▶ Exercise objective
Omitting all images, set down every line below exactly as it appears.

▶ Extracted data entries
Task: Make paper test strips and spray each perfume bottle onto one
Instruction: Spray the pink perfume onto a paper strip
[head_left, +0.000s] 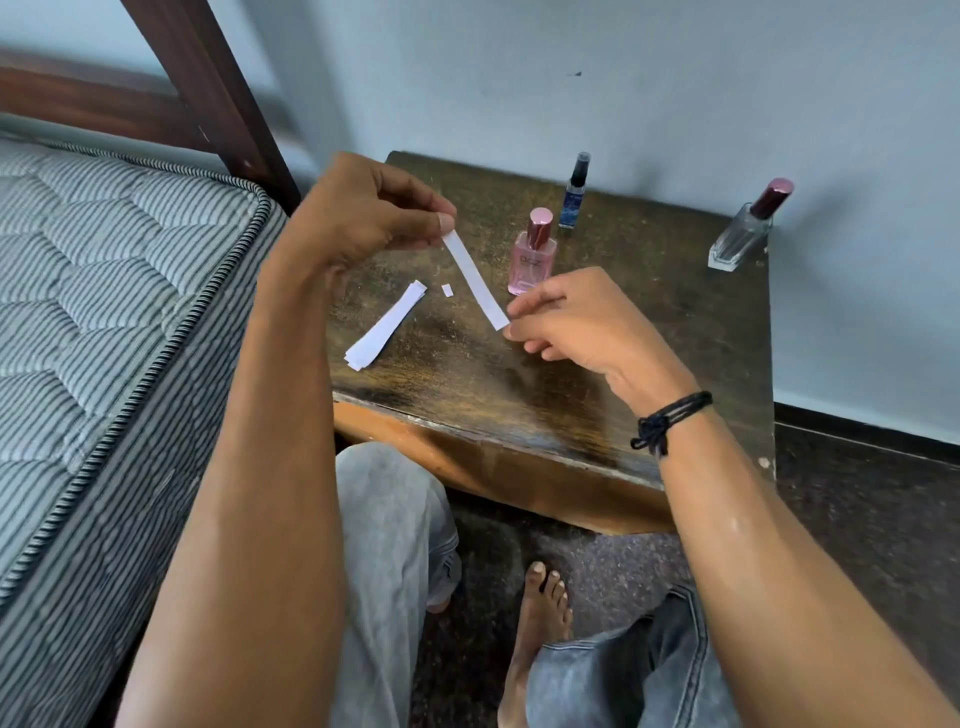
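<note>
While you sit beside it, mattress (104, 270): striped, far left, next to the table.
Left hand (358, 213): your thumb and forefinger pinch the upper end of the paper strip, other fingers curled in.
Paper stack (387, 325): a few white cut pieces overlapped, flat on the table near its left edge, under your left hand.
Scrap (447, 290): tiny white offcut, just right of the stack's top.
Paper strip (475, 278): narrow, white, stretched on a slant between your two hands, above the table (519, 405).
Pink bottle (533, 254): upright, capped, just behind the strip's lower end.
Blue bottle (575, 195): slim, dark sprayer top, upright behind the pink one.
Right hand (576, 317): your fingertips pinch the strip's lower end.
Wristband (670, 418): black cord on your right wrist.
Clear bottle (743, 231): dark red cap, at the far right corner, well apart.
</note>
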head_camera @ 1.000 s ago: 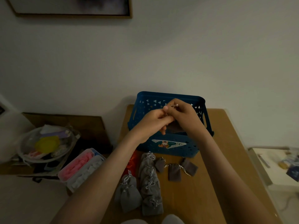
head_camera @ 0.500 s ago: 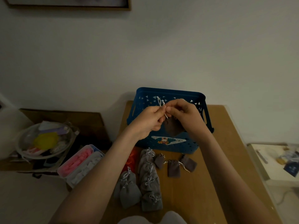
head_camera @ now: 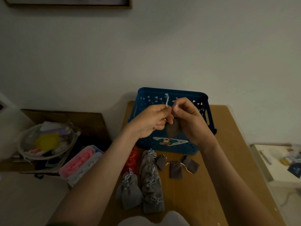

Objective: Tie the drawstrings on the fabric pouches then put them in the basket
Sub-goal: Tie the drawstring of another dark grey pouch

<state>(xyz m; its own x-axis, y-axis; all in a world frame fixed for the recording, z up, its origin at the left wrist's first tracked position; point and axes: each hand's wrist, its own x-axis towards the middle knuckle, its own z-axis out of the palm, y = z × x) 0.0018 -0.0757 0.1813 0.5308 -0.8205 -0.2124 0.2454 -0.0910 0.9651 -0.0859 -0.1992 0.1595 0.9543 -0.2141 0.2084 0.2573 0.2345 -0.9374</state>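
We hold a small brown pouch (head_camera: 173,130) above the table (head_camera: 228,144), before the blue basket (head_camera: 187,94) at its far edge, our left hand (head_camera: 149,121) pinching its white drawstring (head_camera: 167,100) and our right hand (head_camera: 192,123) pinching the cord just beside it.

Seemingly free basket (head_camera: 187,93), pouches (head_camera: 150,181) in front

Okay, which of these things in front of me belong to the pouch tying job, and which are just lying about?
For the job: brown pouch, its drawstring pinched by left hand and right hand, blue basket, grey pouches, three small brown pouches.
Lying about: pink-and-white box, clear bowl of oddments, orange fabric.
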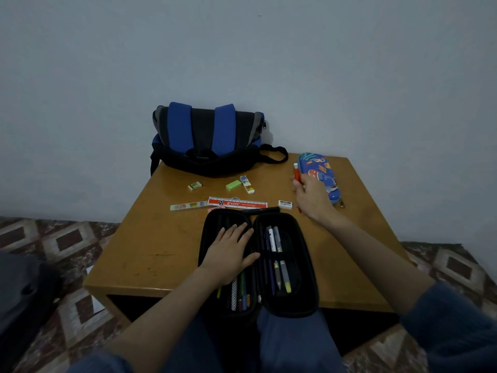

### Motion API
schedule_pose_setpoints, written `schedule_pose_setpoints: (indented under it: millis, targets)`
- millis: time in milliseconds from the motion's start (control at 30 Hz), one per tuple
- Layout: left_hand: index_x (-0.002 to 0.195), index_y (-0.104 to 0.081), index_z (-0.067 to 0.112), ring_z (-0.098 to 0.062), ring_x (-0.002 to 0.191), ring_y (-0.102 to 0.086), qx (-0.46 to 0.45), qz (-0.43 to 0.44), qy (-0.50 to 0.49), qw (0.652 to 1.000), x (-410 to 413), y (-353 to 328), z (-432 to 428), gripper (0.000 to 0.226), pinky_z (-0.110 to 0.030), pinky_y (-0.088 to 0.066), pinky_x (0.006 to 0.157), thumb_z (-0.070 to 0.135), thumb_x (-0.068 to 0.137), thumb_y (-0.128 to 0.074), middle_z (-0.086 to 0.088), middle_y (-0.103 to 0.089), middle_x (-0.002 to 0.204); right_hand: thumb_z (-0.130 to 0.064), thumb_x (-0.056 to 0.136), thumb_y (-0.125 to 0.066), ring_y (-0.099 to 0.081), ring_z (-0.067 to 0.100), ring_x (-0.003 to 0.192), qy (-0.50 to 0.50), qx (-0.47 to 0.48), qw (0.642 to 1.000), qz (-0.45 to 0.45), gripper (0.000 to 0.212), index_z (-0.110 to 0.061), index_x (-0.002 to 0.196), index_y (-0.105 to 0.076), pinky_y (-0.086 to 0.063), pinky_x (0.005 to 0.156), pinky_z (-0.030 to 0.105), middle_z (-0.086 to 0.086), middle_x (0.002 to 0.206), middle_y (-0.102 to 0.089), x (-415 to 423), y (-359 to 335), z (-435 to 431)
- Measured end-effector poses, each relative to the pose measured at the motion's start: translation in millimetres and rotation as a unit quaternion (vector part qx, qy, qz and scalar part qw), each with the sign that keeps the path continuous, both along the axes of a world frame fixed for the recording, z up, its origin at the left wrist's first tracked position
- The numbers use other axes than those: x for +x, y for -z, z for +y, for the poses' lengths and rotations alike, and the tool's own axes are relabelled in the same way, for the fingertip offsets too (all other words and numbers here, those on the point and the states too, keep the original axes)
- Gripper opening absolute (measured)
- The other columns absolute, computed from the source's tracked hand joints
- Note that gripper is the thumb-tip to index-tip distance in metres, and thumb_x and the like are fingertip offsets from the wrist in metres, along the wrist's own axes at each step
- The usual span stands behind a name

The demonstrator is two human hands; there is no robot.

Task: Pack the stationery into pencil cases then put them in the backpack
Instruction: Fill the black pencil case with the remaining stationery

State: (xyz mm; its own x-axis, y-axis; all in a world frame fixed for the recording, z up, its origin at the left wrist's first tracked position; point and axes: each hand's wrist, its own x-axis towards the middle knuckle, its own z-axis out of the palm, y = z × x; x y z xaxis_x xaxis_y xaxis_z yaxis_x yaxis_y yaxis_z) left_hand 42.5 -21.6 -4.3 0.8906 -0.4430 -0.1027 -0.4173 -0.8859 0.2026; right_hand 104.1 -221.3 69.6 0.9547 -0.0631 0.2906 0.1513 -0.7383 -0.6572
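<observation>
A black pencil case lies open at the table's front edge, with pens and pencils in both halves. My left hand rests flat on the left half, fingers straight. My right hand grips an orange-red pen beside the closed blue patterned pencil case at the right. Beyond the black case lie a red ruler, a pale patterned ruler, a white eraser, a green eraser, a small eraser and a white patterned eraser. The blue and black backpack stands at the back.
The wooden table stands against a pale wall. A patterned tiled floor lies around it. A dark bag or cloth sits on the floor at the left. My blue-clad legs are below the table's front edge.
</observation>
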Motion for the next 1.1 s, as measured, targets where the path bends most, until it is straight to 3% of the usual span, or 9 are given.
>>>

▶ Response to the task
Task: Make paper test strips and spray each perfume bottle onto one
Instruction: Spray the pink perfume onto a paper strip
[head_left, +0.000s] 
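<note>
While you sit beside it, mattress (104, 270): striped, far left, next to the table.
Left hand (358, 213): your thumb and forefinger pinch the upper end of the paper strip, other fingers curled in.
Paper stack (387, 325): a few white cut pieces overlapped, flat on the table near its left edge, under your left hand.
Scrap (447, 290): tiny white offcut, just right of the stack's top.
Paper strip (475, 278): narrow, white, stretched on a slant between your two hands, above the table (519, 405).
Pink bottle (533, 254): upright, capped, just behind the strip's lower end.
Blue bottle (575, 195): slim, dark sprayer top, upright behind the pink one.
Right hand (576, 317): your fingertips pinch the strip's lower end.
Wristband (670, 418): black cord on your right wrist.
Clear bottle (743, 231): dark red cap, at the far right corner, well apart.
</note>
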head_camera @ 1.000 s ago: 
head_camera @ 0.500 s ago: 
head_camera @ now: 

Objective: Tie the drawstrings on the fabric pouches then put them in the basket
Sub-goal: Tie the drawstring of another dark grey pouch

<state>(xyz m; its own x-axis, y-axis; all in a world frame fixed for the recording, z up, its origin at the left wrist's first tracked position; point and axes: each hand's wrist, its own x-axis towards the middle knuckle, its own z-axis out of the palm, y = z × x) 0.0018 -0.0757 0.1813 0.5308 -0.8205 -0.2124 0.2454 -0.0910 0.9651 -0.0859 -0.1992 0.1595 0.9543 -0.2141 0.2084 0.2573 0.2345 -0.9374</state>
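We hold a small brown pouch (head_camera: 173,130) above the table (head_camera: 228,144), before the blue basket (head_camera: 187,94) at its far edge, our left hand (head_camera: 149,121) pinching its white drawstring (head_camera: 167,100) and our right hand (head_camera: 192,123) pinching the cord just beside it.

Seemingly free basket (head_camera: 187,93), pouches (head_camera: 150,181) in front

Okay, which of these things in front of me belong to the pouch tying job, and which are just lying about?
For the job: brown pouch, its drawstring pinched by left hand and right hand, blue basket, grey pouches, three small brown pouches.
Lying about: pink-and-white box, clear bowl of oddments, orange fabric.
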
### Motion API
schedule_pose_setpoints, written `schedule_pose_setpoints: (indented under it: millis, targets)`
- millis: time in milliseconds from the motion's start (control at 30 Hz), one per tuple
- Layout: left_hand: index_x (-0.002 to 0.195), index_y (-0.104 to 0.081), index_z (-0.067 to 0.112), ring_z (-0.098 to 0.062), ring_x (-0.002 to 0.191), ring_y (-0.102 to 0.086), qx (-0.46 to 0.45), qz (-0.43 to 0.44), qy (-0.50 to 0.49), qw (0.652 to 1.000), x (-410 to 413), y (-353 to 328), z (-432 to 428), gripper (0.000 to 0.226), pinky_z (-0.110 to 0.030), pinky_y (-0.088 to 0.066), pinky_x (0.006 to 0.157), thumb_z (-0.070 to 0.135), thumb_x (-0.068 to 0.137), thumb_y (-0.128 to 0.074), middle_z (-0.086 to 0.088), middle_y (-0.103 to 0.089), middle_x (-0.002 to 0.204); right_hand: thumb_z (-0.130 to 0.064), thumb_x (-0.056 to 0.136), thumb_y (-0.125 to 0.066), ring_y (-0.099 to 0.081), ring_z (-0.067 to 0.100), ring_x (-0.003 to 0.192), qy (-0.50 to 0.50), qx (-0.47 to 0.48), qw (0.642 to 1.000), qz (-0.45 to 0.45), gripper (0.000 to 0.212), index_z (-0.110 to 0.061), index_x (-0.002 to 0.196), index_y (-0.105 to 0.076), pinky_y (-0.086 to 0.063), pinky_x (0.005 to 0.156), pinky_z (-0.030 to 0.105), middle_z (-0.086 to 0.086), middle_x (0.002 to 0.206), middle_y (-0.102 to 0.089), x (-415 to 423), y (-359 to 335), z (-435 to 431)
- Measured end-effector poses, each relative to the pose measured at the motion's start: translation in millimetres and rotation as a unit quaternion (vector part qx, qy, qz and scalar part qw), each with the sign that keeps the path continuous, both along the axes of a world frame fixed for the recording, z up, its origin at the left wrist's first tracked position
- The numbers use other axes than those: x for +x, y for -z, z for +y, for the poses' lengths and rotations alike, and the tool's own axes are relabelled in the same way, for the fingertip offsets too (all other words and numbers here, those on the point and the states too, keep the original axes)
- Gripper opening absolute (measured)
- The other columns absolute, computed from the source's tracked hand joints
- Note that gripper is the thumb-tip to index-tip distance in metres, and thumb_x and the like are fingertip offsets from the wrist in metres, along the wrist's own axes at each step
- The usual span stands behind a name

The demonstrator is two human hands; there is no robot.

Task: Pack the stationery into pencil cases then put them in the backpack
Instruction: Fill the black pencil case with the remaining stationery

State: (xyz mm; its own x-axis, y-axis; all in a world frame fixed for the recording, z up, its origin at the left wrist's first tracked position; point and axes: each hand's wrist, its own x-axis towards the middle knuckle, its own z-axis out of the palm, y = z × x; x y z xaxis_x xaxis_y xaxis_z yaxis_x yaxis_y yaxis_z) left_hand 42.5 -21.6 -4.3 0.8906 -0.4430 -0.1027 -0.4173 -0.8859 0.2026; right_hand 104.1 -221.3 69.6 0.9547 -0.0631 0.2906 0.1513 -0.7383 -0.6572
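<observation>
A black pencil case lies open at the table's front edge, with pens and pencils in both halves. My left hand rests flat on the left half, fingers straight. My right hand grips an orange-red pen beside the closed blue patterned pencil case at the right. Beyond the black case lie a red ruler, a pale patterned ruler, a white eraser, a green eraser, a small eraser and a white patterned eraser. The blue and black backpack stands at the back.
The wooden table stands against a pale wall. A patterned tiled floor lies around it. A dark bag or cloth sits on the floor at the left. My blue-clad legs are below the table's front edge.
</observation>
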Motion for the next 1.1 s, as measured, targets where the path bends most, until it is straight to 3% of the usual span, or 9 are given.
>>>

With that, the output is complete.